State Key Laboratory of Food Science and Resources, Nanchang University, Nanchang, 330047, China.
College of Food Science, Nanchang University, Nanchang, 330031, China.
Anal Bioanal Chem. 2024 Nov;416(28):6199-6208. doi: 10.1007/s00216-024-05498-0. Epub 2024 Sep 12.

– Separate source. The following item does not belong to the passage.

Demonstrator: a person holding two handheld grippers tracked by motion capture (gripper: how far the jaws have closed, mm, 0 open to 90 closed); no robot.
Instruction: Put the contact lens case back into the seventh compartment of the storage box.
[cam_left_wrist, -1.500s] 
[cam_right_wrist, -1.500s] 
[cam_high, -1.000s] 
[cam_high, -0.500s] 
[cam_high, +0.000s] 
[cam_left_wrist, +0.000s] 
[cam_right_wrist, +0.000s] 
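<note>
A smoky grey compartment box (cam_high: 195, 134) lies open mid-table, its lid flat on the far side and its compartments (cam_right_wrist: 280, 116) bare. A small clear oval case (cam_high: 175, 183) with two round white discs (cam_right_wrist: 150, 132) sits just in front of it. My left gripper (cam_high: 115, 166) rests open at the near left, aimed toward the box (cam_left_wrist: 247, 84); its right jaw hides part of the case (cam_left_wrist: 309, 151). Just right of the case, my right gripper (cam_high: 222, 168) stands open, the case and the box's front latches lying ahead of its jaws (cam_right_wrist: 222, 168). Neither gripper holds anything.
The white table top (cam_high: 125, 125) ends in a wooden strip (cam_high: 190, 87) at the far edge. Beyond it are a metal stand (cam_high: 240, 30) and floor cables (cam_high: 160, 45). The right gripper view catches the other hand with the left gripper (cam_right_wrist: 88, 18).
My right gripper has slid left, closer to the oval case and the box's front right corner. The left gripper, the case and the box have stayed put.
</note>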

A column-free immunoaffinity purification (CFIP) technique for sample preparation of aflatoxin B (AFB) was developed using an AFB-specific nanobody (named G8) and an elastin-like polypeptide (ELP). The reversible phase transition between liquid and solid in response to temperature changes was exhibited by the ELP which was derived from human elastin. The G8 was tagged with ELPs of various lengths (20, 40, 60, and 80 repeat units) at the C-terminus using recursive directional ligation (RDL). Coding sequences were then subcloned into pET30a at the multiple cloning sites. Bioactive recombinant proteins were produced by expressing them as inclusion bodies in Escherichia coli BL21 (DE3), then dissolved and refolded. Analysis by indirect competitive enzyme-linked immunosorbent assay (icELISA) and transition temperature (T) measurement confirmed that the refolded G8-ELPs preserved the ability to recognize AFB as well as phase transition when the temperature rose above T. To establish the optimal conditions for cleaning AFB, the effects of various parameters on recovery were investigated. The recovery in ELISA tests was 95 ± 3.67% under the optimized CFIP workflow. Furthermore, the CFIP-prepared samples were applied for high-performance liquid chromatography (HPLC) detection. The recovery in the CFIP-HPLC test ranged from 54 ± 1.86% to 98 ± 3.58% for maize, rice, soy sauce, and vegetable oil samples. To the best of our knowledge, this is the first report combining the function of both nanobody and ELP to develop a cleanup technique for small molecules in a complex matrix. The CFIP for the sample pretreatment was easy to use and inexpensive. In contrast to conventional immunosensitivity materials, the reagent utilized in the CFIP was entirely biosynthesized without any chemical coupling reactions. This suggests that the nanobody-ELP may serve as a useful dual-functional reagent for the development of sample cleaning or purification methods.
一种无柱免疫亲和净化(CFIP)技术,用于黄曲霉毒素 B(AFB)的样品制备,该技术使用了一种 AFB 特异性纳米抗体(命名为 G8)和弹性蛋白样多肽(ELP)。ELP 来源于人弹性蛋白,具有对温度变化的液-固可逆相转变特性。G8 通过递归定向连接(RDL)在 C 端与不同长度(20、40、60 和 80 个重复单元)的 ELP 连接。然后,将编码序列亚克隆到 pET30a 的多克隆位点。通过在大肠杆菌 BL21(DE3)中表达包涵体来生产生物活性的重组蛋白,然后溶解和重折叠。间接竞争酶联免疫吸附测定(icELISA)和转变温度(T)测量分析证实,重折叠的 G8-ELP 保持了识别 AFB 的能力,并且在温度升高超过 T 时发生相转变。为了确定净化 AFB 的最佳条件,研究了各种参数对回收率的影响。在优化的 CFIP 工作流程下,ELISA 测试中的回收率为 95±3.67%。此外,CFIP 制备的样品用于高效液相色谱(HPLC)检测。在 CFIP-HPLC 测试中,玉米、大米、酱油和植物油样品的回收率范围为 54±1.86%至 98±3.58%。据我们所知,这是首次将纳米抗体和 ELP 的功能结合起来,开发用于复杂基质中小分子的净化技术。用于样品预处理的 CFIP 易于使用且价格低廉。与传统的免疫敏感性材料相比,CFIP 中使用的试剂完全是生物合成的,没有任何化学偶联反应。这表明,纳米抗体-ELP 可能成为开发样品净化或纯化方法的有用的双功能试剂。